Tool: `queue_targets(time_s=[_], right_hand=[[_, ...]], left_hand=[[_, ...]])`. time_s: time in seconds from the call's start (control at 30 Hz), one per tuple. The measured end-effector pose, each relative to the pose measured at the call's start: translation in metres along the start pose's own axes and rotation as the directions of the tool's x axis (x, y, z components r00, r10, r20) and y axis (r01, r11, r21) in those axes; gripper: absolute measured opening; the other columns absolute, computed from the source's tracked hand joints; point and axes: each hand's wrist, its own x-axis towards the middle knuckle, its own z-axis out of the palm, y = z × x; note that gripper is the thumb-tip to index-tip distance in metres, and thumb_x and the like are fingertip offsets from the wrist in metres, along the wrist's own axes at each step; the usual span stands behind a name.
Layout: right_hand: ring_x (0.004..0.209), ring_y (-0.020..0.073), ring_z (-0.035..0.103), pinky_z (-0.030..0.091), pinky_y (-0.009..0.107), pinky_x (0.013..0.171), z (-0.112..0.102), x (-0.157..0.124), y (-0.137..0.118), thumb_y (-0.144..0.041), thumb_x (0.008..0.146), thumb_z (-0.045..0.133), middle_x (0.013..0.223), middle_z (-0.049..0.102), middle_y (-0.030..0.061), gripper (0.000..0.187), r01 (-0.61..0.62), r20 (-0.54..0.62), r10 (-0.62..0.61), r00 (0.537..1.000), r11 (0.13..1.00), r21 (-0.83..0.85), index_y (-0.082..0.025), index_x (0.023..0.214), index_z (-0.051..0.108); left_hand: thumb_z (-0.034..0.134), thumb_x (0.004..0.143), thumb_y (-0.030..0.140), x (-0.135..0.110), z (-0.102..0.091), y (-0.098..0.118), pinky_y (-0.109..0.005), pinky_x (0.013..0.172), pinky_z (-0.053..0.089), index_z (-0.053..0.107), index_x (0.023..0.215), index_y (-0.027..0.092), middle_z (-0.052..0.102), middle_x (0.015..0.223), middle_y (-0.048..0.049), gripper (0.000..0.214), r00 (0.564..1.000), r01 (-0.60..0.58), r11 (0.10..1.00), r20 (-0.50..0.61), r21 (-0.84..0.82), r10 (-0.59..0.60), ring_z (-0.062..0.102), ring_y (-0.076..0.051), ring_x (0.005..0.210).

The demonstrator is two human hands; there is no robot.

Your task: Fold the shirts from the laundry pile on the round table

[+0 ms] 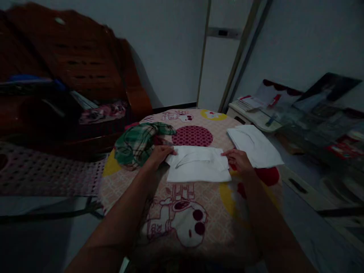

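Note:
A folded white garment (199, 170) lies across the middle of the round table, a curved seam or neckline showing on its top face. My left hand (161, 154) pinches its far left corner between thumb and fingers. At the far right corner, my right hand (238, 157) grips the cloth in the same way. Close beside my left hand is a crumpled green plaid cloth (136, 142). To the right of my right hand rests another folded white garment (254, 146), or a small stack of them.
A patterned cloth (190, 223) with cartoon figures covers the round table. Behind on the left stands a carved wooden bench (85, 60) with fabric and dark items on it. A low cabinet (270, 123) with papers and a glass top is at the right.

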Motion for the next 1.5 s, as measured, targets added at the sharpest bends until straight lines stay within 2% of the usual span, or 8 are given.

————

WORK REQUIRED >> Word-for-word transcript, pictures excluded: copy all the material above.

TASK RESULT >>
Tool: `queue_targets(time_s=[_], right_hand=[[_, ...]], left_hand=[[_, ...]])`. time_s: time in seconds from the call's start (control at 30 Hz), one per tuple. The measured end-effector pose, each relative to the pose measured at the call's start: translation in metres along the start pose's own axes and rotation as the directions of the tool's x axis (x, y, z components r00, r10, r20) and y axis (r01, r11, r21) in those axes; gripper: absolute measured opening; the other columns absolute, computed from the source's tracked hand joints; point and axes: each hand's wrist, its own x-axis towards the middle knuckle, its own z-axis out of the palm, y = z × x; note that gripper is the thumb-tip to index-tip distance in metres, and thumb_x and the like are fingertip offsets from the wrist in metres, along the wrist's own axes at each step; the usual span stands behind a name.
Layout: right_hand: ring_x (0.004..0.209), ring_y (-0.020..0.073), ring_z (-0.035..0.103), pinky_z (-0.030..0.091), pinky_y (-0.009..0.107), pinky_x (0.013..0.171), z (-0.112..0.102), x (-0.157..0.124), y (-0.137..0.118), thumb_y (-0.144..0.041), thumb_x (0.008..0.146), thumb_z (-0.045..0.133), middle_x (0.013..0.223), middle_z (-0.049..0.102), middle_y (-0.030..0.061), gripper (0.000..0.187), r01 (-0.61..0.62), r20 (-0.54..0.62), r10 (-0.62..0.61), r00 (0.537..1.000), r11 (0.13..1.00), r21 (-0.83..0.85), index_y (-0.082..0.025), index_x (0.023..0.214), index_z (-0.051..0.108); left_hand: thumb_z (-0.034..0.134), thumb_x (0.004..0.143), thumb_y (-0.030..0.140), x (-0.135..0.110), z (-0.102..0.091), y (-0.098..0.118), pinky_y (-0.109..0.005), pinky_x (0.013..0.172), pinky_z (-0.053..0.089), index_z (-0.053..0.107), index_x (0.023..0.215), index_y (-0.027..0.092), middle_z (-0.052..0.102), middle_x (0.015..0.223), middle_y (-0.048..0.049), gripper (0.000..0.214), r00 (0.564..1.000), r01 (-0.60..0.58), r11 (0.10..1.00), r20 (-0.50..0.61), r21 (-0.84..0.82), r10 (-0.59..0.60), ring_z (-0.062..0.102), ring_y (-0.076..0.051), ring_x (0.005..0.210).

The demonstrator is two human hands; there is no robot.

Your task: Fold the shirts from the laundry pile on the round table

[+0 ms] 

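Note:
A folded white garment (199, 170) lies across the middle of the round table, a curved seam or neckline showing on its top face. My left hand (161, 154) pinches its far left corner between thumb and fingers. At the far right corner, my right hand (238, 157) grips the cloth in the same way. Close beside my left hand is a crumpled green plaid cloth (136, 142). To the right of my right hand rests another folded white garment (254, 146), or a small stack of them.
A patterned cloth (190, 223) with cartoon figures covers the round table. Behind on the left stands a carved wooden bench (85, 60) with fabric and dark items on it. A low cabinet (270, 123) with papers and a glass top is at the right.
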
Motion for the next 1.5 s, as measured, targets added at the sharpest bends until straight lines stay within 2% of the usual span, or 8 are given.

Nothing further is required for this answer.